(TASK BRIEF):
Set down exactly the first line of the entries and every line after it, through the line with "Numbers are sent".

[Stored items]

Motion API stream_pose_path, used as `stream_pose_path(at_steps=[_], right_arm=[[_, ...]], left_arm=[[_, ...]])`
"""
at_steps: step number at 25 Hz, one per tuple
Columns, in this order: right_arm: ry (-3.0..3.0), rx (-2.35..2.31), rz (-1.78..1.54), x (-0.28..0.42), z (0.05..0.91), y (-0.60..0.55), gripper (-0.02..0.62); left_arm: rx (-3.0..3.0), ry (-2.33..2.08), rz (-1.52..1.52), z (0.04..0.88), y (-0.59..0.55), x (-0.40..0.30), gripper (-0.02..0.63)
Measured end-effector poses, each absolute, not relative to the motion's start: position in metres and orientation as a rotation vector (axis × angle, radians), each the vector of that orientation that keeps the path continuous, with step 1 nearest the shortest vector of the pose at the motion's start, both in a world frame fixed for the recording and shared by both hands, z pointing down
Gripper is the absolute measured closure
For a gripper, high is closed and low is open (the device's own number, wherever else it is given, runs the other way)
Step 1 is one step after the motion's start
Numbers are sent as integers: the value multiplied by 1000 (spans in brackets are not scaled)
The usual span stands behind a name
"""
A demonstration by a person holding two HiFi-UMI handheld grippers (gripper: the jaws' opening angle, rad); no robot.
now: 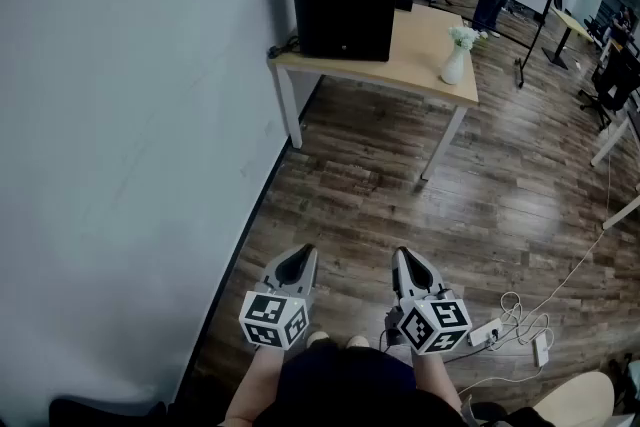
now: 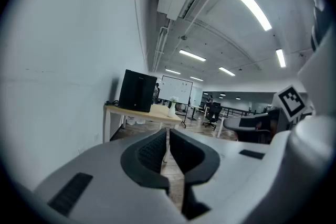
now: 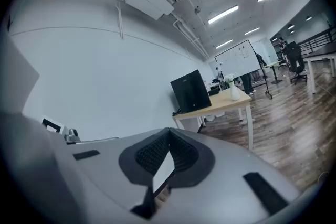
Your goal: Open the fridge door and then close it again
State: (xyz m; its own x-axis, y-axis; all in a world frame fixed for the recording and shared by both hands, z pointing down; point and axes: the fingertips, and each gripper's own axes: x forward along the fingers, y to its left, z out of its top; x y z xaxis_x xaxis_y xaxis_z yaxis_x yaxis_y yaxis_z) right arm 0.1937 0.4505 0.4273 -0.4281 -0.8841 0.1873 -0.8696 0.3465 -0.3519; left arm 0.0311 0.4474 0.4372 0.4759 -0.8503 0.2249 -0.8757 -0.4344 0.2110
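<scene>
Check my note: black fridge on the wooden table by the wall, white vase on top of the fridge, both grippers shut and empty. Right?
One thing is wrong. The vase stands on the table, apart from the fridge, not on top of it; the head view shows this. The rest holds: left gripper and right gripper are shut and empty.

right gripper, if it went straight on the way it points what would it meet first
Nothing close: the right gripper aims slightly down over bare wood floor toward the table with the black fridge. Probably the floor or a table leg first; depth is unclear.
</scene>
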Motion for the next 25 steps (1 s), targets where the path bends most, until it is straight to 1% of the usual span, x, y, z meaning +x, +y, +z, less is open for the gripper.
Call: stream_pose_path(at_steps=[14,20,25], right_arm=[[2508,-1753,-574,143,433,469,604],[2524,-1762,-569,119,441,476,604],[2494,-1790,-571,116,446,474,604]], left_arm=[[2452,-1447,62,438,461,-23,588],[2470,-1416,65,445,467,-33,588],[2457,-1415,80,454,468,-42,588]])
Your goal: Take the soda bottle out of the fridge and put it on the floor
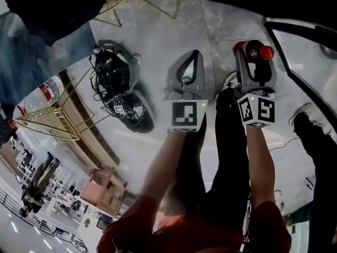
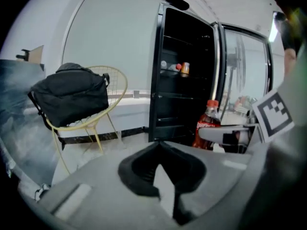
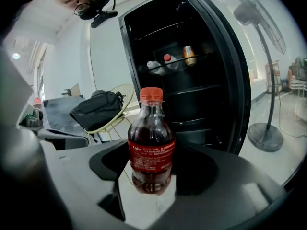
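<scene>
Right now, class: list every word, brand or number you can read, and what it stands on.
"Coke": on the red label of the clear plastic soda bottle.
Fine print beneath it: too small to read.
Orange metal can: print blurred.

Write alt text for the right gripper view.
A clear plastic soda bottle with red cap and label is clamped upright in the right tool, before an open black fridge. A black bag lies on a yellow wire chair.
</scene>
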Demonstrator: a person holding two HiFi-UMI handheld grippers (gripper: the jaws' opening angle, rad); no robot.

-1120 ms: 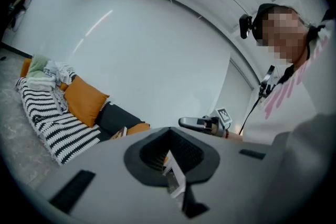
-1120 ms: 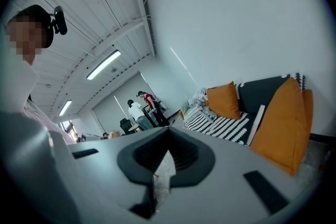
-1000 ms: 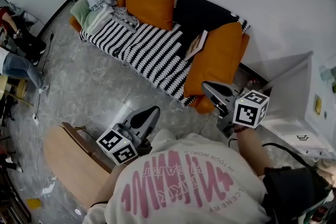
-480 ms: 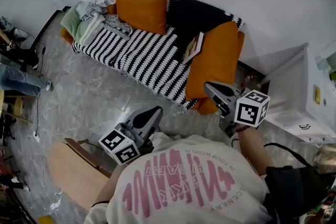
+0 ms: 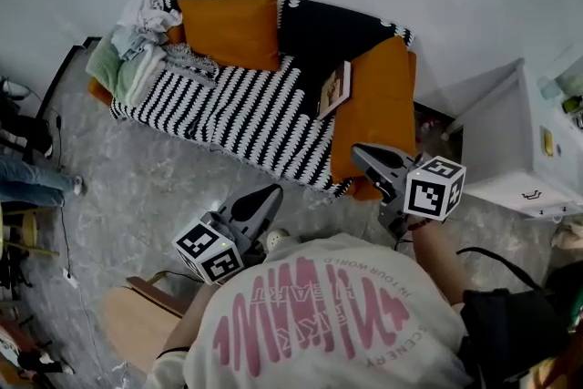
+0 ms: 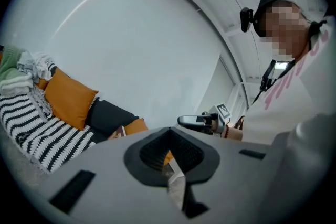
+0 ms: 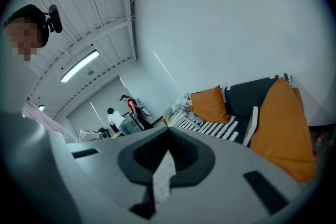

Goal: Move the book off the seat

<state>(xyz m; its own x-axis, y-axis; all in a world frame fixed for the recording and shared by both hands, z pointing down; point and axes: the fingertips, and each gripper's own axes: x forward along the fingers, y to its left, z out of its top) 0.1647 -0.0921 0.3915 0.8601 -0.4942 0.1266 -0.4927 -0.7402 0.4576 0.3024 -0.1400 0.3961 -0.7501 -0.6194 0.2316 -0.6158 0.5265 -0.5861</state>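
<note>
Left gripper [image 5: 271, 192] and right gripper [image 5: 358, 152], both clenched and empty, are nearing the black-and-white striped fabric sofa [image 5: 255, 105]; the thin pale-covered book [image 5: 335, 89] is leaning at its right end, lengthwise beyond the nearer right gripper.

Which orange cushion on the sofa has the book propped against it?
The larger orange cushion at the sofa's right end in the head view; the book stands against it. The smaller orange cushion sits apart, near the clothes pile.

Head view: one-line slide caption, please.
Left gripper and right gripper, shut, empty, face the sofa; book leans on orange cushion.
</note>
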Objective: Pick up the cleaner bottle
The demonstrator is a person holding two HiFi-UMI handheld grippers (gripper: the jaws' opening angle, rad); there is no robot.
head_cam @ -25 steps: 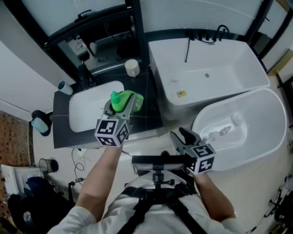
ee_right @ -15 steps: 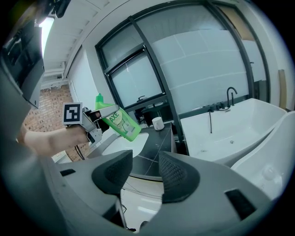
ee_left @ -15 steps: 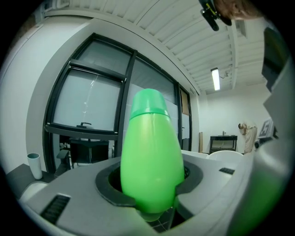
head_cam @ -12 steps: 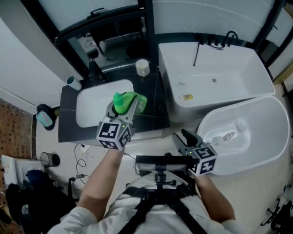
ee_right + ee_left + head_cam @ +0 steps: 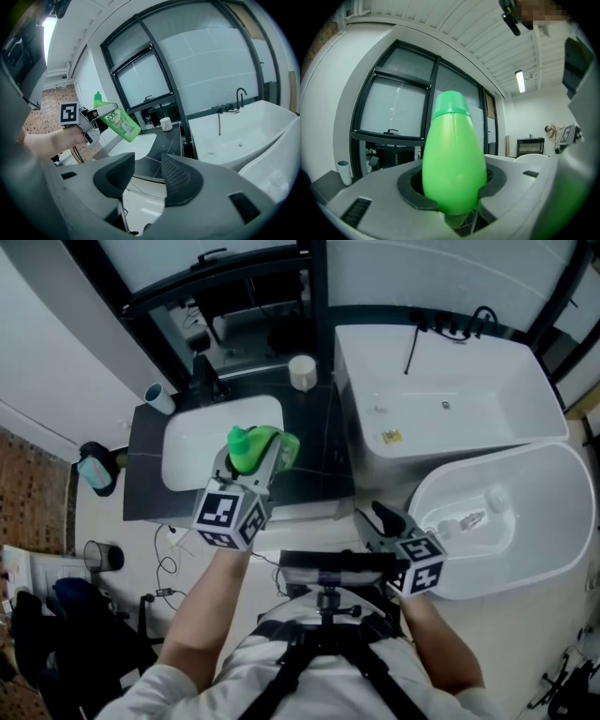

(FINAL ANSWER):
Motion API stream_pose_path, used as `stream_pose_path(at_steps=[_], right_arm=[[_, ...]], left_arm=[[_, ...]])`
"""
at_steps: step number at 25 Hz, one per tuple
Columns, in this order: right_arm: ry (-3.0..3.0), rx (-2.35..2.31), rz (-1.78..1.54), x (-0.28..0.42), z (0.05..0.91), y (-0.60..0.55), gripper (-0.02..0.62); left_arm: rx (-3.0..3.0), ry (-2.33..2.08), rz (-1.52..1.52), z (0.04..0.88), y (-0.59..0.55), x (-0.40..0.30), gripper (-0.02..0.63)
Measured end-effector poses, each absolute, not relative to the motion's start: position in metres and orientation as a rotation vector (axis × angle, radians), each the vector of that orientation that keeps the path continuous, with step 1 nearest the shortest vector of the pose at the motion's start, both in a world frame fixed for the recording and shared by both hands, z pointing down
Gripper is the absolute measured closure
For a gripper, high is closed and low is open (the device's own number, wherever else it is given, runs the other way)
Step 1 is one step after the motion's start
Numbers are sent as integers: the value multiplied by 1000 (spans in brackets are not scaled)

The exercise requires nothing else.